** WORK INSTRUCTION **
The answer must consist solely of the lines from the line with "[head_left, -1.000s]" to the final line of the data below, reproduced exactly, pictures omitted.

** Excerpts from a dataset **
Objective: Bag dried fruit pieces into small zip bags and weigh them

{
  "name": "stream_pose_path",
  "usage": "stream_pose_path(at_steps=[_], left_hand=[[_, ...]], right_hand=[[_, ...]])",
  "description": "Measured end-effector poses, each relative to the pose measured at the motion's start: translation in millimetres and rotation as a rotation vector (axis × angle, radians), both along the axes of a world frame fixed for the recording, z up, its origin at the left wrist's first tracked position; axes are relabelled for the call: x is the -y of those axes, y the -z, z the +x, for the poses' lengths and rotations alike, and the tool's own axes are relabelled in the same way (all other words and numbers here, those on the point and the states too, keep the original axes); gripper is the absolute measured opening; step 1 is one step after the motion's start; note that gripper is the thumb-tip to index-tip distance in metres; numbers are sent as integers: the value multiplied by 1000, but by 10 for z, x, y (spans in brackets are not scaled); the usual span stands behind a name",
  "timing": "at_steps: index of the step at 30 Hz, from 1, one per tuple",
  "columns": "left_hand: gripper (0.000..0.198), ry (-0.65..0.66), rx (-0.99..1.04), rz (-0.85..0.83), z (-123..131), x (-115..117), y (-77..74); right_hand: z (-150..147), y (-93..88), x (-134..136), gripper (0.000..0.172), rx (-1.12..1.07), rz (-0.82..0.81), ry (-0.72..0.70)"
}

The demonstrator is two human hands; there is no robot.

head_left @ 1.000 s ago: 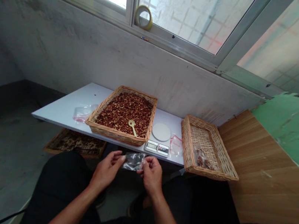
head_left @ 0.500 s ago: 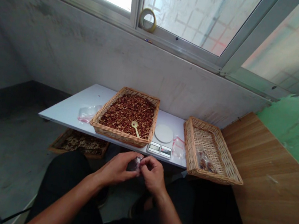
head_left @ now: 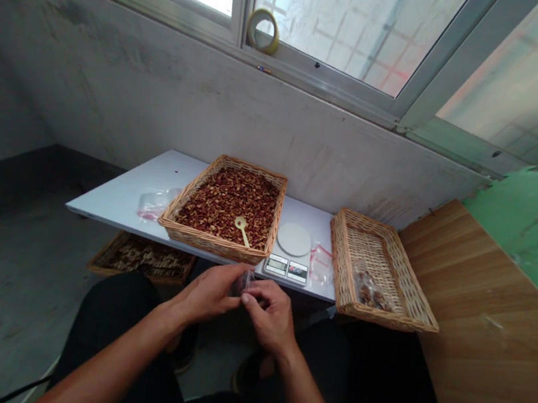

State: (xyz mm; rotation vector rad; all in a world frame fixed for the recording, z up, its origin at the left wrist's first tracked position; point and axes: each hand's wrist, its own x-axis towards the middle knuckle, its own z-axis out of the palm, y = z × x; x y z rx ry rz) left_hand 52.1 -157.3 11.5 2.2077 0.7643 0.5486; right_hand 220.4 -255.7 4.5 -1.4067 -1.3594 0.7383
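Between my two hands, just off the table's front edge, is a small clear plastic bag (head_left: 244, 283), mostly covered by fingers. My left hand (head_left: 212, 292) is closed around its left side. The thumb and fingers of my right hand (head_left: 271, 310) pinch its right edge. Beyond them a wicker basket (head_left: 215, 242) holds reddish-brown dried pieces, with a pale yellow spoon (head_left: 242, 230) lying on top. To its right stands a white kitchen scale (head_left: 293, 240) with nothing on its round plate.
Flat clear bags (head_left: 320, 266) lie right of the scale, and more plastic bags (head_left: 156, 203) lie on the table's left. A second wicker basket (head_left: 408, 283) holds a few filled bags (head_left: 371, 291). Below the table is another basket (head_left: 137, 269). Tape (head_left: 263, 31) rests on the windowsill.
Both hands have moved slightly up and to the left, with the bag between them. My right fingers have shifted along the bag's edge. The baskets and scale stay put.
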Motion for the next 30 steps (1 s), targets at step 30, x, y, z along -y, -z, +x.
stream_pose_path(at_steps=[30], left_hand=[[61,-75,-41,199,71,19,45]], right_hand=[[-199,-145,-188,24,-76,86,164]])
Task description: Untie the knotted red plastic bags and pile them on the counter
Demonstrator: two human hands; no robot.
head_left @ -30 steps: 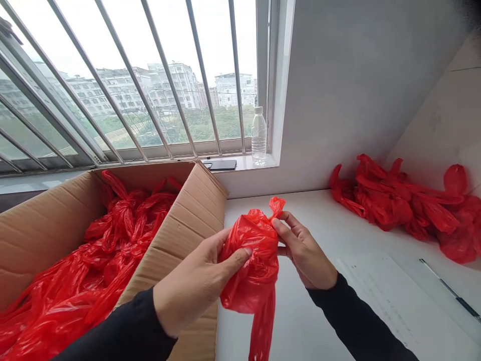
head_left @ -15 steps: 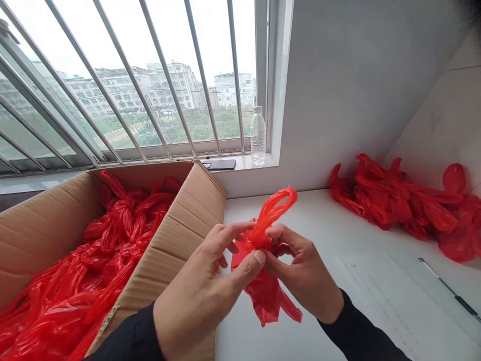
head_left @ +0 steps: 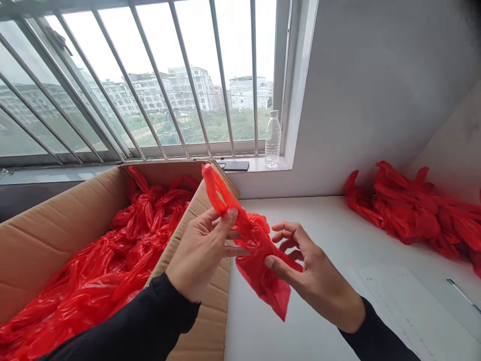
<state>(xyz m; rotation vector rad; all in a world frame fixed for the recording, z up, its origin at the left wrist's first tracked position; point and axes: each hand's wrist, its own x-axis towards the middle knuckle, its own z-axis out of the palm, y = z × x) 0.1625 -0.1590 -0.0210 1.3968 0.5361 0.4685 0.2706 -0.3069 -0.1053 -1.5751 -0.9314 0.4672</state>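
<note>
A knotted red plastic bag (head_left: 255,250) hangs in the air between both hands, above the white table's (head_left: 323,220) left part. My left hand (head_left: 201,253) pinches its looped handle end between thumb and fingers, the loop pointing up and left. My right hand (head_left: 311,273) grips the bag's lower body with the thumb, its other fingers curled loosely behind. To the left stands an open cardboard box (head_left: 48,235) filled with several more knotted red bags (head_left: 124,245).
A heap of red bags (head_left: 417,213) lies at the table's far right against the wall. A water bottle (head_left: 272,140) and a dark phone (head_left: 235,165) rest on the windowsill. Paper sheets (head_left: 406,311) and a pen (head_left: 464,296) lie at the right.
The bag was bunched into a knot, then its loop swung from pointing up-right to up-left toward the box. The view shifted slightly left.
</note>
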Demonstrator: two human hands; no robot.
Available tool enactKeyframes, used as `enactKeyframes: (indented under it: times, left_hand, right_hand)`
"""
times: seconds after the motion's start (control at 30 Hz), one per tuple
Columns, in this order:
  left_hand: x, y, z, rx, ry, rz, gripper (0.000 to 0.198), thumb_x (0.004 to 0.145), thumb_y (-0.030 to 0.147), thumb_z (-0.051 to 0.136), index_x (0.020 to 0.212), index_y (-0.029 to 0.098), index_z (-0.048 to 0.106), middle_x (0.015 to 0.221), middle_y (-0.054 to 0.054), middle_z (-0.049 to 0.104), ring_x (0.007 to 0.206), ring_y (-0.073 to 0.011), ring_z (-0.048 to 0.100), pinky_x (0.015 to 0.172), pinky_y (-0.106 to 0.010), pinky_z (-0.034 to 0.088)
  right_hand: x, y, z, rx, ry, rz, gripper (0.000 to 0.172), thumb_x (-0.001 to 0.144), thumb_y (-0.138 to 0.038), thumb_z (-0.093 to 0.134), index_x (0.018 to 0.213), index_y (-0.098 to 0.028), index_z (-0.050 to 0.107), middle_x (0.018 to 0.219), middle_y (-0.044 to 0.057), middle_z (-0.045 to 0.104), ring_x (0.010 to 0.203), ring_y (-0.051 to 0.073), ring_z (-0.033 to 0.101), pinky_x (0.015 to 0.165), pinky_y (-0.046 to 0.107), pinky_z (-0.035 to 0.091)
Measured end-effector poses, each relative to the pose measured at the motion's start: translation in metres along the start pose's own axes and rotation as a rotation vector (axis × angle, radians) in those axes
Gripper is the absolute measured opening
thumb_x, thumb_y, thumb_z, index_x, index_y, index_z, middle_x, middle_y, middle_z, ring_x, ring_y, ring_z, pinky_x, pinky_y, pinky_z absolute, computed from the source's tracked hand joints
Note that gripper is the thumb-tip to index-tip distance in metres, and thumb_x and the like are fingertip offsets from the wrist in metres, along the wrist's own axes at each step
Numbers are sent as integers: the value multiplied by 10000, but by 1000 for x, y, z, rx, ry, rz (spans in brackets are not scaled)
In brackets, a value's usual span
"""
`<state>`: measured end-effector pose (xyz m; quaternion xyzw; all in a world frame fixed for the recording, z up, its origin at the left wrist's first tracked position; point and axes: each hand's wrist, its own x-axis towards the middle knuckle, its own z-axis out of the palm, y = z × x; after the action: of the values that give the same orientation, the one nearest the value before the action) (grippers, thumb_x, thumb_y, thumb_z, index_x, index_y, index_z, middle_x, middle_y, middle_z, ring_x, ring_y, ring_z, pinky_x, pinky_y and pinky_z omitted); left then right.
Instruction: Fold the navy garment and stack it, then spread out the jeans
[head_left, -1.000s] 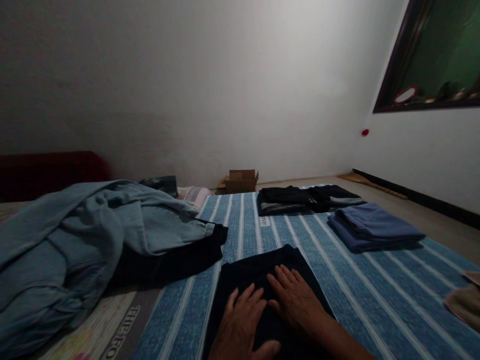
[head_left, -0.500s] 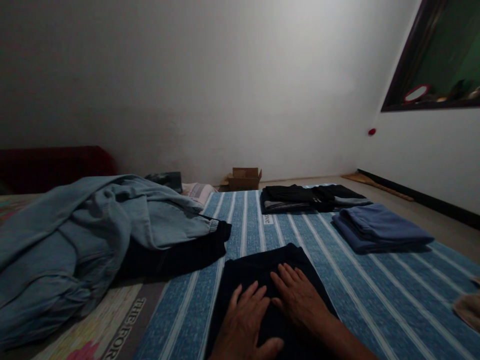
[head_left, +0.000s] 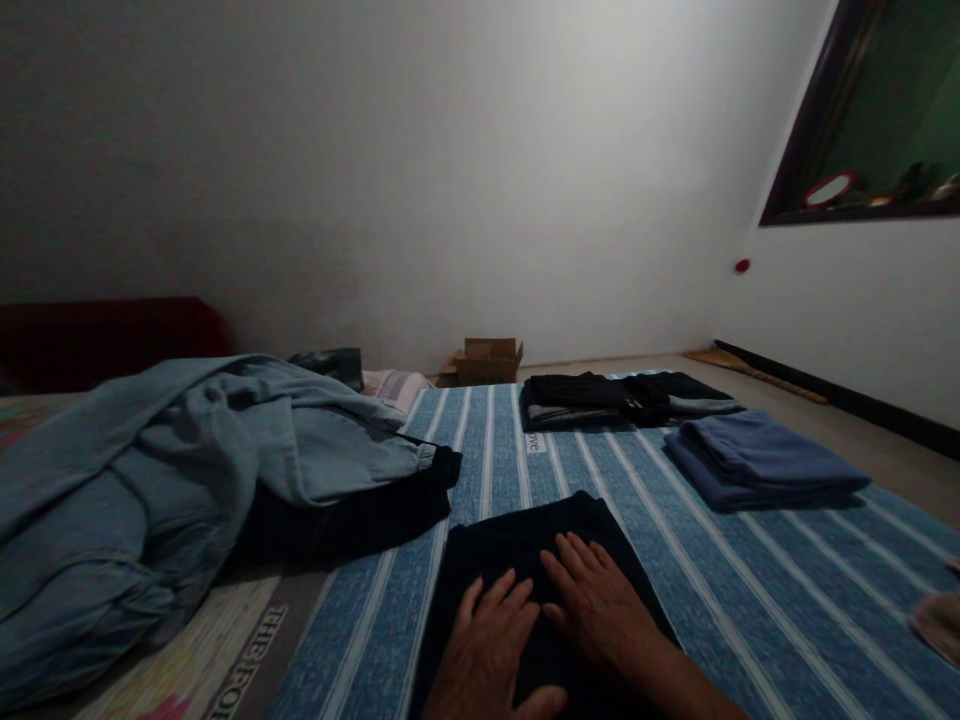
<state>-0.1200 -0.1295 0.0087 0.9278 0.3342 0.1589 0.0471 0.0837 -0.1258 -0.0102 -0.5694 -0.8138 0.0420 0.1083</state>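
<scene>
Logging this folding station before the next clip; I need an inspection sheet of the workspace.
Surface: blue striped sheet spread flat.
Job's things: dark folded garment lying flat on the sheet.
Clutter: loose denim heap to the left; black folded clothes and blue folded pile beyond.
Hands: left hand and right hand flat, palms down on the dark garment.
Cables: nothing seen.
Surroundings: cardboard box by the white wall.

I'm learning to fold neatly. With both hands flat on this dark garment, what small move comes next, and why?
Probably slide the left hand and right hand outward to smooth the dark garment: both palms lie flat near its middle.
</scene>
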Motion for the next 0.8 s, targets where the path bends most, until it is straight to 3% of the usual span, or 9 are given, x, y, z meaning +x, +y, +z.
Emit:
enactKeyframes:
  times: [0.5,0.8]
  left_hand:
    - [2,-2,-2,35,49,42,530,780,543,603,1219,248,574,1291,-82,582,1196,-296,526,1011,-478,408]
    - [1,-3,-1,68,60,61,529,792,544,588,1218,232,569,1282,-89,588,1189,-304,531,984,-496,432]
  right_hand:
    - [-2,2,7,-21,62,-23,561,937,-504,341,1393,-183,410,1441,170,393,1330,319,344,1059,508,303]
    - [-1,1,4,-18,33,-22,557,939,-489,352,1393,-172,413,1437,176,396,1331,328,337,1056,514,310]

** EXERCISE ANSWER **
[head_left, -1.000s] 
[head_left, -0.500s] 
[head_left, +0.000s] 
<state>-0.1200 -0.1295 0.0087 0.9278 0.3342 0.1589 0.0471 0.0837 -0.1258 -0.0102 -0.5694 -0.8138 0.0420 0.1083</state>
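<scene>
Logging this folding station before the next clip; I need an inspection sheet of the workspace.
Surface: blue striped sheet spread flat.
Job's things: dark folded garment lying flat on the sheet.
Clutter: loose denim heap to the left; black folded clothes and blue folded pile beyond.
Hands: left hand and right hand flat, palms down on the dark garment.
Cables: nothing seen.
Surroundings: cardboard box by the white wall.

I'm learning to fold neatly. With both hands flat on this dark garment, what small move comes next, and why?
Probably slide the left hand and right hand outward to smooth the dark garment: both palms lie flat near its middle.
</scene>
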Motion for the next 0.8 s, targets where the path bends most, until it is straight to 3% of the usual span, or 9 are given, x, y, z meaning +x, +y, +z.
Emit:
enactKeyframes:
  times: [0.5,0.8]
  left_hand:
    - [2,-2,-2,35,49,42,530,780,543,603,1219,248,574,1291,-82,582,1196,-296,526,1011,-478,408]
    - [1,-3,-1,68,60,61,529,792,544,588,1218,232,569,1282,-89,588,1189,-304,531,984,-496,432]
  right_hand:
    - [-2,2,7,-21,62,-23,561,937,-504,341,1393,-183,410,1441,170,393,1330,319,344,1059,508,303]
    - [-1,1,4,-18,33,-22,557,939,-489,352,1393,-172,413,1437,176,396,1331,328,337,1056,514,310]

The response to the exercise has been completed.